Part of the problem lies in the sheer size of the cast. Not only does Night at the Museum Battle of the Smithsonian introduce viewers to a whole new crowd of historical figures like Abraham Lincoln (voice by Hank Azaria), Abel the space monkey, and the Tuskegee Airmen (Keith Powell, Craig Robinson), it also crates up most of the characters from the first film and hauls them along for this outing as well. After a while, it feels like you’re trying to keep track of an entire kindergarten class on a school fieldtrip.
The script also gets sidetracked with a number of vignettes that introduce even more characters, like a chubby security guard and some office workers that have nothing to do with the rest of the movie. The first of these scenes takes place in Larry Daley’s (Ben Stiller) office where he is now the CEO of a company that develops and hawks infomercial type products. There is never an explanation for his sudden success, but suffice it to say he doesn’t hang out much at the Museum of Natural History any more.

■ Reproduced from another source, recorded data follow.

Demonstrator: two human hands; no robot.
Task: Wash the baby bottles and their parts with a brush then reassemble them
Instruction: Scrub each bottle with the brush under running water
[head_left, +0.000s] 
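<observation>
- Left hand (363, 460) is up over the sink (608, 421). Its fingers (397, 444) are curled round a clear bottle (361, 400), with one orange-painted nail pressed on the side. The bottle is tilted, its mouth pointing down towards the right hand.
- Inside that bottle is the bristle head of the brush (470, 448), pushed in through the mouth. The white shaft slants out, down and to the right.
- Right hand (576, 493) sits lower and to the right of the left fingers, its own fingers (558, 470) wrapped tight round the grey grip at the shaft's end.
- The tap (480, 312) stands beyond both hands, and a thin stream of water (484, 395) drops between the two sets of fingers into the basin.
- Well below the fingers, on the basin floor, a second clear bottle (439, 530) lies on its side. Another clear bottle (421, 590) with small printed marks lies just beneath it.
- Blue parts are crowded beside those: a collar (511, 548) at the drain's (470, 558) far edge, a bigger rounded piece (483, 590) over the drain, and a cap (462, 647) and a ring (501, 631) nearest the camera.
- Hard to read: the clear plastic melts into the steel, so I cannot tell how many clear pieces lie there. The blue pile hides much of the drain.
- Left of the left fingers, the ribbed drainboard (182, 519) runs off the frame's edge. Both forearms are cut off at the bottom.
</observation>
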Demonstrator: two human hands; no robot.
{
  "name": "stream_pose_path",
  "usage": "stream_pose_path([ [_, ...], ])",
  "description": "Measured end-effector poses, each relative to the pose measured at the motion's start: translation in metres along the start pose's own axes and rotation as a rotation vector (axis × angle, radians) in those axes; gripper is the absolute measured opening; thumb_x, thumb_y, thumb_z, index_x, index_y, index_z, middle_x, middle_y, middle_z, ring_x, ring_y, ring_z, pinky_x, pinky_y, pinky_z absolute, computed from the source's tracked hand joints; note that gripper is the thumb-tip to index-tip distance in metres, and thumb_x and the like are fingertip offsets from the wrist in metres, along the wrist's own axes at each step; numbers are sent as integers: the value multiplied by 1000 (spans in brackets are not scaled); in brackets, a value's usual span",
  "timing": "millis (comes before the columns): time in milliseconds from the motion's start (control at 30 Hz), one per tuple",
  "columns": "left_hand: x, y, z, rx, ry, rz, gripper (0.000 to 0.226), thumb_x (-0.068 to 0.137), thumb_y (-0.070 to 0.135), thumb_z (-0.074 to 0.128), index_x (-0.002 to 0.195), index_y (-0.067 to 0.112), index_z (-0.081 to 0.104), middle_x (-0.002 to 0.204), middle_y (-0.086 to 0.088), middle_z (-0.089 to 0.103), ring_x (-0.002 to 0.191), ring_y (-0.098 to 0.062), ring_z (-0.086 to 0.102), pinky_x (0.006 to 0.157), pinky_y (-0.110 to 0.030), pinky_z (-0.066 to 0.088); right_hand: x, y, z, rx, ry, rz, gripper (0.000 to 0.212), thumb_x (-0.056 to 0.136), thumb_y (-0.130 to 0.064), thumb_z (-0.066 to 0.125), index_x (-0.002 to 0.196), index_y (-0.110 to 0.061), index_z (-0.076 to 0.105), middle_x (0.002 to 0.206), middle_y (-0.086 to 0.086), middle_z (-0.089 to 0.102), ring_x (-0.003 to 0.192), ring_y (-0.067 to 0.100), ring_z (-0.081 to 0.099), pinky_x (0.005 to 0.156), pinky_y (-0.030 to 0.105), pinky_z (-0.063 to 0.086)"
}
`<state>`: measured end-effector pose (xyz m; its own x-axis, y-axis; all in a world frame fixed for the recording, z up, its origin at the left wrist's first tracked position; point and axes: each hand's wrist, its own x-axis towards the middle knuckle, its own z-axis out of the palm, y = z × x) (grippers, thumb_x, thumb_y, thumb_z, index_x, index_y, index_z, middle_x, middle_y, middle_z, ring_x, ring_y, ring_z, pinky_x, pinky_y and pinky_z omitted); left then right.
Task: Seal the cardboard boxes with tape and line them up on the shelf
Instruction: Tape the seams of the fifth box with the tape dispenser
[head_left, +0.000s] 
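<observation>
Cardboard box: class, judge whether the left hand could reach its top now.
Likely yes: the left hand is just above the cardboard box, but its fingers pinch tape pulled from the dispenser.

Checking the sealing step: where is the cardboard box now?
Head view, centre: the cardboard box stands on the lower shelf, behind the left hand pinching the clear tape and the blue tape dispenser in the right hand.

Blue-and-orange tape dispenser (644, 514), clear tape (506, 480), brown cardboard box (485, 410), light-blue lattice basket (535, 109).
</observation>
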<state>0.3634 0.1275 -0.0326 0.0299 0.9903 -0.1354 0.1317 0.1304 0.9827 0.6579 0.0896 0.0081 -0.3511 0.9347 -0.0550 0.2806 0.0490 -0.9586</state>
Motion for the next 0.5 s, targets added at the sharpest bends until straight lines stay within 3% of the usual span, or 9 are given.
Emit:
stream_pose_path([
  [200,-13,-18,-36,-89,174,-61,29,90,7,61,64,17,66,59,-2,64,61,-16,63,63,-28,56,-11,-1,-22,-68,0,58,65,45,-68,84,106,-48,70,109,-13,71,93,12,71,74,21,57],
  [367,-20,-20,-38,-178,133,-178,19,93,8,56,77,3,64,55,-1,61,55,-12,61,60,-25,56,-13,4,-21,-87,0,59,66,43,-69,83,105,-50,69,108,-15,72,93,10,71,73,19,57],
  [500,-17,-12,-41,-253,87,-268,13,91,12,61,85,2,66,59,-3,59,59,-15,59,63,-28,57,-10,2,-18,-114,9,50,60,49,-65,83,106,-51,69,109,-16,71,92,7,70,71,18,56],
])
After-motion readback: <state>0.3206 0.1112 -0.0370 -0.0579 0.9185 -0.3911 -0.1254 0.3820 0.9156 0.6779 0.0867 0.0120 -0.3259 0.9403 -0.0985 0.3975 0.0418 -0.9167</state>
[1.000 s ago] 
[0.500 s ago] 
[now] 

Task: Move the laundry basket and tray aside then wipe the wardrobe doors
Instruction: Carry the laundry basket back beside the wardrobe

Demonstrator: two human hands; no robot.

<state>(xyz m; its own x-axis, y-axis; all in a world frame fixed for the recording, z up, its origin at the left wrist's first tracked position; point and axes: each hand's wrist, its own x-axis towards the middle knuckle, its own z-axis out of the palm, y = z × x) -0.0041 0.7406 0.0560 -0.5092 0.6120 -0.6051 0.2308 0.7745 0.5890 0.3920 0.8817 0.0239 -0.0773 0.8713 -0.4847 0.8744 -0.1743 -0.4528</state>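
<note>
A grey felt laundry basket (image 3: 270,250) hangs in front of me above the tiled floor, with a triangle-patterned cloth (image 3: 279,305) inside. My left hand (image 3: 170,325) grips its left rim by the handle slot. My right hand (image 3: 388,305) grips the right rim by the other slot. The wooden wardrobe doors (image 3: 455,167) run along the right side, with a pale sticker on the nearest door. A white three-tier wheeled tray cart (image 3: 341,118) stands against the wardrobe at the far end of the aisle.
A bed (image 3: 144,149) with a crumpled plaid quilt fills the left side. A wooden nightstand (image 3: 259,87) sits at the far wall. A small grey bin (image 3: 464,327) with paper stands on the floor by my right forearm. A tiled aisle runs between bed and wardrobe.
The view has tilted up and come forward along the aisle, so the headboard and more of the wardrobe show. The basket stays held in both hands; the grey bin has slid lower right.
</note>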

However, when his former friends are packed up and shipped off to cold storage in the basement of the Smithsonian, Larry trades his business suit for a stolen access card and some guard garb in order to help them.
It seems the golden tablet is working the same kind of magic in Washington D.C. as it did in New York City. As a result, the Egyptian ruler Kahmunrah (Hank Azaria) has teamed up with Ivan the Terrible (Christopher Guest), Napoleon Bonaparte (Alain Chabat) and Al Capone (Jon Bernthal). He plans to summon his army from another dimension and take over the world. (Honestly, this must be the most overused plot on the planet.)
With the help of his past pals, including Jedediah (Owen Wilson) and Octavius (Steve Coogan), and some new recruits like Amelia Earhart (Amy Adams) and a trio of singing cherubs (voiced by the Jonas Brothers), Larry intends to keep history from repeating itself. Yet the comedic timing and cumbersome script can’t keep pace with the original film.
Fortunately there are enough jokes and visual effects to keep most kids entertained and only moderate amounts of slapstick violence and moments of peril. But with centuries’ worth of history to revisit and acres of exhibits in the world’s largest museum, it might have been better to leave the old characters under wraps and focus solely on the new ones.